It was perhaps inevitable that I would fall for Placebo. Looking back, they were at the precise intersection of my main teenage interests: arty pretension, goth-glam aesthetics, and beautiful wounded men wearing black eyeliner. God knows what, at 15, I understood of their tales of sadomasochism and ketamine, of doomed romances and seedy underworlds. But their songs – filled with theatrical histrionics, angry guitars and quasi-profound religious imagery – seemed perfect to me.
My teenage years were defined by a succession of intense musical obsessions, during which I would focus on one artist for months at a time. Each era was distinct and all-consuming, characterised by meticulously parsing lyrics and every interview I could find for information that might be helpful in the event of meeting them. For example, after reading that Placebo singer Brian Molko’s favourite drinks were bloody marys, I tried and tried to make myself like them, to no avail. (They only made sense years later, when I got my first real hangover.)
Placebo came in the middle of my teenage musical development: after Backstreet Boys, Oasis and Nirvana, but before David Bowie, PJ Harvey and Nick Cave. My family had moved to Vienna because of my mother’s job, and I felt disconnected from my surroundings and the harsh, alien sounds of German. Music gave me something to escape into and base my identity around. Every day after school, I would go to the local library and borrow album after album, which I would then burn (sorry, library) and sort according to genre on my iPod.
My bible was Q magazine, which I bought religiously every month at the English-language newsagent’s, in the process shaping my musical opinions into those of a thirtysomething British man. I was extremely prescriptive about what constituted good music: guitars and other “real instruments” were allowed, as were literary-minded lyrics and nontraditional voices; electronic music most certainly was not. All of this turned me into the kind of insufferable teenager who would sigh, “It’s Pixies, actually, not ‘the’ Pixies” – or at least would have, had the topic ever come up. It gave me no additional cultural clout or social standing, as everyone else in school had entirely different musical interests. There were the Slipknot and Korn fans, and then there was the popular crowd, who listened to 50 Cent, Eminem and wildly homophobic German hip-hop.
But music taught me about things I wasn’t learning anywhere else: about politics and counterculture and co-optation, about drugs and adult relationships, and about mental health, which was not a conversation anyone was having back then. It was a holistic and seemingly endless education: each artist, in turn, led me down rabbit holes of their own musical influences – Placebo gave me Sonic Youth, MC5 and Nina Simone – as well as their favourite books, films, art and social causes. Even though in terms of experience I was relatively innocent at the time, music allowed me to think of myself as worldly.

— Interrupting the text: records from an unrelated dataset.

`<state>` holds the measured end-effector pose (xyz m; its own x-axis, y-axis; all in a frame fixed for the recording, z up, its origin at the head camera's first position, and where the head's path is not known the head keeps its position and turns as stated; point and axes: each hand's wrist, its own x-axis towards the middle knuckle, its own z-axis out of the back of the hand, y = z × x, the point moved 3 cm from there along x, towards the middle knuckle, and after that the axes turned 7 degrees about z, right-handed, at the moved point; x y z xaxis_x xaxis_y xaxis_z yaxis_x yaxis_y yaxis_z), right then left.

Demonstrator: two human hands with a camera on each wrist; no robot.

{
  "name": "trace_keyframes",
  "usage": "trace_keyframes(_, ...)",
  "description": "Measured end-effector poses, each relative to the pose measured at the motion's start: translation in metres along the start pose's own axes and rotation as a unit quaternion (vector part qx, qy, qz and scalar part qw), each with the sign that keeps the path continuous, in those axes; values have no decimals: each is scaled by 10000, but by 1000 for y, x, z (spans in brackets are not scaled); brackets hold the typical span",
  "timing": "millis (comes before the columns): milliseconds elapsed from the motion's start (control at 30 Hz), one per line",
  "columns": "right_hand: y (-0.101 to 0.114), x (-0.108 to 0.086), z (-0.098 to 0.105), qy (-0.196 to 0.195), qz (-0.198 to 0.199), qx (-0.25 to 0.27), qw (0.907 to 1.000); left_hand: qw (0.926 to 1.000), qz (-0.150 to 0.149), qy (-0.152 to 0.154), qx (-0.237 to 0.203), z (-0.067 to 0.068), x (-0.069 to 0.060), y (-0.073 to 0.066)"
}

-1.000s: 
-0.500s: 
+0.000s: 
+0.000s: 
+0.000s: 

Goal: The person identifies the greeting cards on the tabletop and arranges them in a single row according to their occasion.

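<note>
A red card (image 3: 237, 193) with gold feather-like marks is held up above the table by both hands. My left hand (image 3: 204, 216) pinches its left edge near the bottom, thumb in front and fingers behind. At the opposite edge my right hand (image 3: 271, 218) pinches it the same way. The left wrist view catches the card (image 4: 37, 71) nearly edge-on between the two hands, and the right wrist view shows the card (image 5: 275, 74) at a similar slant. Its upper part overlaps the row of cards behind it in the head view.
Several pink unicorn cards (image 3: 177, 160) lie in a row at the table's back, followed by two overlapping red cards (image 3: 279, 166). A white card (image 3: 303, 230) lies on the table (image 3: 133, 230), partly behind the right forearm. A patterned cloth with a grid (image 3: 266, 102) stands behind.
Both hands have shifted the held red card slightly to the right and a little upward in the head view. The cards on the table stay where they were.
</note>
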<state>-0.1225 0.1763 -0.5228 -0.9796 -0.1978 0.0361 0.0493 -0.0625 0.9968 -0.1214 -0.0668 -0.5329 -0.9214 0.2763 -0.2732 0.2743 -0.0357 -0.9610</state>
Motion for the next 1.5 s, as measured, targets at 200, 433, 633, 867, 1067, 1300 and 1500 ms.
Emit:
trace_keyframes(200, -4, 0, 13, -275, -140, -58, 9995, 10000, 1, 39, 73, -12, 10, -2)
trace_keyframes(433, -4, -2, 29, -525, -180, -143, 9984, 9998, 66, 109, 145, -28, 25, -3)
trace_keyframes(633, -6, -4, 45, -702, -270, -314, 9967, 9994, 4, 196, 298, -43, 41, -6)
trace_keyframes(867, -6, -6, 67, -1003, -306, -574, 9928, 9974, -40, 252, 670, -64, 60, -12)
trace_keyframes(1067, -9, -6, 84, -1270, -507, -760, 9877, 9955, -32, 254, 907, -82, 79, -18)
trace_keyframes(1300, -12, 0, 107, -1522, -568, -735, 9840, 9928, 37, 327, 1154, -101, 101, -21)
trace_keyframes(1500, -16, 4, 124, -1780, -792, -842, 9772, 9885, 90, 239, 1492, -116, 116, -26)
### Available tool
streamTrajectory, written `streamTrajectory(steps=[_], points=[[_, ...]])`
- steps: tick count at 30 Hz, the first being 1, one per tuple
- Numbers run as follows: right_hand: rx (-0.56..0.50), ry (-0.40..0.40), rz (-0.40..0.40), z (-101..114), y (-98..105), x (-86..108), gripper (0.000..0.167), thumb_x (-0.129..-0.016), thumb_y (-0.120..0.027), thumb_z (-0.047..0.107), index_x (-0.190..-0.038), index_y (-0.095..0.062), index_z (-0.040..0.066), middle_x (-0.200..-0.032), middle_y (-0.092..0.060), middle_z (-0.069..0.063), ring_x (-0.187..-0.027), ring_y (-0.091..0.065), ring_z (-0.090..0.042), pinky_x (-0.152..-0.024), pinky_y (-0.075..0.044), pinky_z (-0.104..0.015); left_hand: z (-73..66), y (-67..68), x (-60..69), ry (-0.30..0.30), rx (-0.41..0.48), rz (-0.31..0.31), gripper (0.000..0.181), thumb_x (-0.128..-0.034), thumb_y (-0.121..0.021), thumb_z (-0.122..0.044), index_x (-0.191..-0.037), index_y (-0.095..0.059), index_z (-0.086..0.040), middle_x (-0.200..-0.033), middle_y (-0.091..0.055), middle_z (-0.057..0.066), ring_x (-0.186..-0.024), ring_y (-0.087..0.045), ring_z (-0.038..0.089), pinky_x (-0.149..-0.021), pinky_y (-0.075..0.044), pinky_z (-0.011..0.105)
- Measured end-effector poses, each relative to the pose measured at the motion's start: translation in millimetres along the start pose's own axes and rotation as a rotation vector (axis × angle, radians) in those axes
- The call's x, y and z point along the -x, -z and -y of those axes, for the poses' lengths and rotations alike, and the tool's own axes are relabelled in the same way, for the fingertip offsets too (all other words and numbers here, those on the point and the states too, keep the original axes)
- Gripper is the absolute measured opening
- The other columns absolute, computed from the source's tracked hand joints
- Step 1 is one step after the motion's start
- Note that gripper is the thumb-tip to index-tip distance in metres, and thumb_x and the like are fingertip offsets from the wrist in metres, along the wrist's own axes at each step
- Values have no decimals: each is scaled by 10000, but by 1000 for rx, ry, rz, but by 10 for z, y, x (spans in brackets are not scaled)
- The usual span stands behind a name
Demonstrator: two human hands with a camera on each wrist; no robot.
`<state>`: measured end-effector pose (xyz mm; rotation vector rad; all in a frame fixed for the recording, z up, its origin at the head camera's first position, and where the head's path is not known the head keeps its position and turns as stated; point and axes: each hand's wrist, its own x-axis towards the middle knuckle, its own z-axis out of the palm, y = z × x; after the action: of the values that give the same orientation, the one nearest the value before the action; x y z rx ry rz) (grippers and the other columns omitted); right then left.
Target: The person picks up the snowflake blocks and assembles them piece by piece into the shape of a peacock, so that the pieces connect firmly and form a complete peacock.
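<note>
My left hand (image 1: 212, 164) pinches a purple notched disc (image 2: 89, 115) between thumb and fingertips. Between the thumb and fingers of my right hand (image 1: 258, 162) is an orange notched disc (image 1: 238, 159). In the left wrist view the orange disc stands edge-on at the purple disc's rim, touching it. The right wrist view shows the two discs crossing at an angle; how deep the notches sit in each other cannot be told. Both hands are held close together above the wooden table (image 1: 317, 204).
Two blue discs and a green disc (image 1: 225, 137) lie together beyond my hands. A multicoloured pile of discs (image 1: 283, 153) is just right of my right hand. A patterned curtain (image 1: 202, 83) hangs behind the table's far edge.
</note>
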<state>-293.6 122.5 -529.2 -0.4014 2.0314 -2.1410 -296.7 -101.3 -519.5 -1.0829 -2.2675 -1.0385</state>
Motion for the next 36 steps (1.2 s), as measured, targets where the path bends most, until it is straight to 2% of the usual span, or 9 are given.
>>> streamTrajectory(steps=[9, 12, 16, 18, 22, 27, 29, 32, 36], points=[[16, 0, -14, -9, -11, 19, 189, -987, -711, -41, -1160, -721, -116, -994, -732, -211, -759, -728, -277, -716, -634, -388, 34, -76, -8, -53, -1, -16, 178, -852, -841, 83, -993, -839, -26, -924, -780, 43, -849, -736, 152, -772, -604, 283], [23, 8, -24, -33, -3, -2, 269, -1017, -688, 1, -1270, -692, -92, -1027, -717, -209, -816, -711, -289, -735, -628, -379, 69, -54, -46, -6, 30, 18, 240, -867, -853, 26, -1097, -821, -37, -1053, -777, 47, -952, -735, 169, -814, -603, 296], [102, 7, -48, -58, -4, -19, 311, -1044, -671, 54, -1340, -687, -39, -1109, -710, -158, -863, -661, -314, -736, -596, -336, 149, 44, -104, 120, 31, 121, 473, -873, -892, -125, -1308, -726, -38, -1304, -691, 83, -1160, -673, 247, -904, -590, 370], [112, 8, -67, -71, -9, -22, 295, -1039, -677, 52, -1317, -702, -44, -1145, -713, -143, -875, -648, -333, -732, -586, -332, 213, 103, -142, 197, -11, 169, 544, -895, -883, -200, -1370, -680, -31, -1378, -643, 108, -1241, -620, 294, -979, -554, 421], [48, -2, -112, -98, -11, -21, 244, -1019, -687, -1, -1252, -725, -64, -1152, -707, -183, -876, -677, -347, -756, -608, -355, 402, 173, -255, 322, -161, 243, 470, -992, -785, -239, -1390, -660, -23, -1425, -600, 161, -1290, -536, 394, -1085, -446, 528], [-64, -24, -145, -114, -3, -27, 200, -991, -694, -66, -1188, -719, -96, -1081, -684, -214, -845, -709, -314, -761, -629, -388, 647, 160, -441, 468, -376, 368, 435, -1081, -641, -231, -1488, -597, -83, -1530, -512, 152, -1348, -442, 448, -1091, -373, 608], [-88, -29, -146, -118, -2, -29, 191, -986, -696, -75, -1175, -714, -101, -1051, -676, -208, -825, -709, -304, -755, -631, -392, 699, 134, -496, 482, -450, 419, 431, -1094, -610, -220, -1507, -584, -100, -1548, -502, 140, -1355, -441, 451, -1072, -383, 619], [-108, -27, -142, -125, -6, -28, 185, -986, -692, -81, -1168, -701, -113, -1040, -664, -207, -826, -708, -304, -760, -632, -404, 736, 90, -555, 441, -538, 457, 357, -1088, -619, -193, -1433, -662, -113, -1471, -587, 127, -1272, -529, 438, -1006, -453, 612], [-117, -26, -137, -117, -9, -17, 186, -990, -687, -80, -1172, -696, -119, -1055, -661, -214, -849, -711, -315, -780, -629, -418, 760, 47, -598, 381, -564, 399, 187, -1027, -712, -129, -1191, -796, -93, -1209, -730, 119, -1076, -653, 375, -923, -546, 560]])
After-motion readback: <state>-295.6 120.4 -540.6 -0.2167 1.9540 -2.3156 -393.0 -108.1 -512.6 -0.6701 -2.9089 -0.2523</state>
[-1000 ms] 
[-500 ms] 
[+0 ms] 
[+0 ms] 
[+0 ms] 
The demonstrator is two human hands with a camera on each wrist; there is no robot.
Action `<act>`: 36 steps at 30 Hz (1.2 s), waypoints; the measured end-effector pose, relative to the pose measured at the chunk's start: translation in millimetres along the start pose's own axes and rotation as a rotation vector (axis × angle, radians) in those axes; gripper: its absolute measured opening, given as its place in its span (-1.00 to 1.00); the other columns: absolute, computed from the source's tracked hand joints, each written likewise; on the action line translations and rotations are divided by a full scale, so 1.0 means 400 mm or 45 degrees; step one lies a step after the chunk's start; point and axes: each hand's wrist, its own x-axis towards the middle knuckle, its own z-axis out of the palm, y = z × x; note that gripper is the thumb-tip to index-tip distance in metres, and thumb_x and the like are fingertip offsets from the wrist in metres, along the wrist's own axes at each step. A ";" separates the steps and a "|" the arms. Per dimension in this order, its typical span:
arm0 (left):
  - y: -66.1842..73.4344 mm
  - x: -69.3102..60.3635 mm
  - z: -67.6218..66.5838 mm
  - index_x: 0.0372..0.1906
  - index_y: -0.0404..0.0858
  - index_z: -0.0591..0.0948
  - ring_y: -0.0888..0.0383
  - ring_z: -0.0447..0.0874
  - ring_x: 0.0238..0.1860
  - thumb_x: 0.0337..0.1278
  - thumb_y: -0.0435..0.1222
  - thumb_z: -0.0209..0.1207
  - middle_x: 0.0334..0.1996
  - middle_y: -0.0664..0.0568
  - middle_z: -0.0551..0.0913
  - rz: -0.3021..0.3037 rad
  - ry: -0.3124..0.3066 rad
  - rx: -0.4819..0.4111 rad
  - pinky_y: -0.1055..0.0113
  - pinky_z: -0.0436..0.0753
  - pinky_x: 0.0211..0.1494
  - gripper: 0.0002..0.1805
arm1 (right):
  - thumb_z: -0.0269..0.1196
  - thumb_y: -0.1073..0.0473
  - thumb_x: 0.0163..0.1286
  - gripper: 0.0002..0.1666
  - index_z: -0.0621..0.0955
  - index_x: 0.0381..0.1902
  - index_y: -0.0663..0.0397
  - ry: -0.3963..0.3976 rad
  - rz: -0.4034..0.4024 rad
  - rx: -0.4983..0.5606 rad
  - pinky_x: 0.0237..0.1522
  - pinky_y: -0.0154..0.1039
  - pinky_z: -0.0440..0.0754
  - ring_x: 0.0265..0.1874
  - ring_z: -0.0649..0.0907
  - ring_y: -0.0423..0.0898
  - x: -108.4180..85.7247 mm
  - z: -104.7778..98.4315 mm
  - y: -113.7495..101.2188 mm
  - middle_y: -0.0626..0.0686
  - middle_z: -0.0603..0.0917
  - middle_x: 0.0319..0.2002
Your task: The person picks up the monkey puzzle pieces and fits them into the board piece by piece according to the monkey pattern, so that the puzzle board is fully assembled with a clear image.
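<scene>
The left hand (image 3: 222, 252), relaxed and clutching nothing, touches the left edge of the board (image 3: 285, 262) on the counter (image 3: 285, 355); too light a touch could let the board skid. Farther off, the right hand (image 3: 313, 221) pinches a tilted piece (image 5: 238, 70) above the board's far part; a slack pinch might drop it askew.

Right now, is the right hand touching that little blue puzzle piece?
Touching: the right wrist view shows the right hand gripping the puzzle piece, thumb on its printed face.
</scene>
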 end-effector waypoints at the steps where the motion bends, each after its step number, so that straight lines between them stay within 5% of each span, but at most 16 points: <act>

Placebo also came at a particularly delicate time in my teenage years. In addition to growing up with a physical disability, I had recently been diagnosed with a rare medical condition that would have far-reaching consequences on my sense of self and womanhood. I was at war with my body, and felt excluded from certain aspects of the female experience; my usual quietness had turned slowly into sullenness. The art of queer men provided a haven. It helped that they were gorgeous and unattainable, but there was something else, too: a suggestion of not belonging, of secret shame, which I related to deeply.
My introduction to this kind of masculinity was through Kurt Cobain – my first and most enduring love – wearing a dress and makeup, which led me to artists such as REM, Bowie and Klaus Nomi. While Cobain was like a god to me, Molko was an avatar of what I imagined my life could be. He was proof that you could be small, awkward, other, and still be worthy of adoration. His complicated nationality was undoubtedly part of the appeal: as a confused British-Italian teenager studying at an international school in Austria, the idea that a Belgian-born, Luxembourg-educated British-American could be a rock star felt liberating, as if I could do anything.
I saw Placebo live once, in May 2003. Soon after, my interest fizzled out and I moved on to the next thing. I haven’t listened to them much since, so I was surprised by what I heard when I revisited them for this article: Nancy Boy’s scuzzy, ferocious rejection of gender norms, the glorious drama of Without You I’m Nothing, the exquisite melodies of Centrefolds, the pop genius of Every You Every Me. Placebo may be consigned to my personal history, but they were ahead of their time: it’s not hard to imagine a teenager today finding the same kind of solace in them that I did.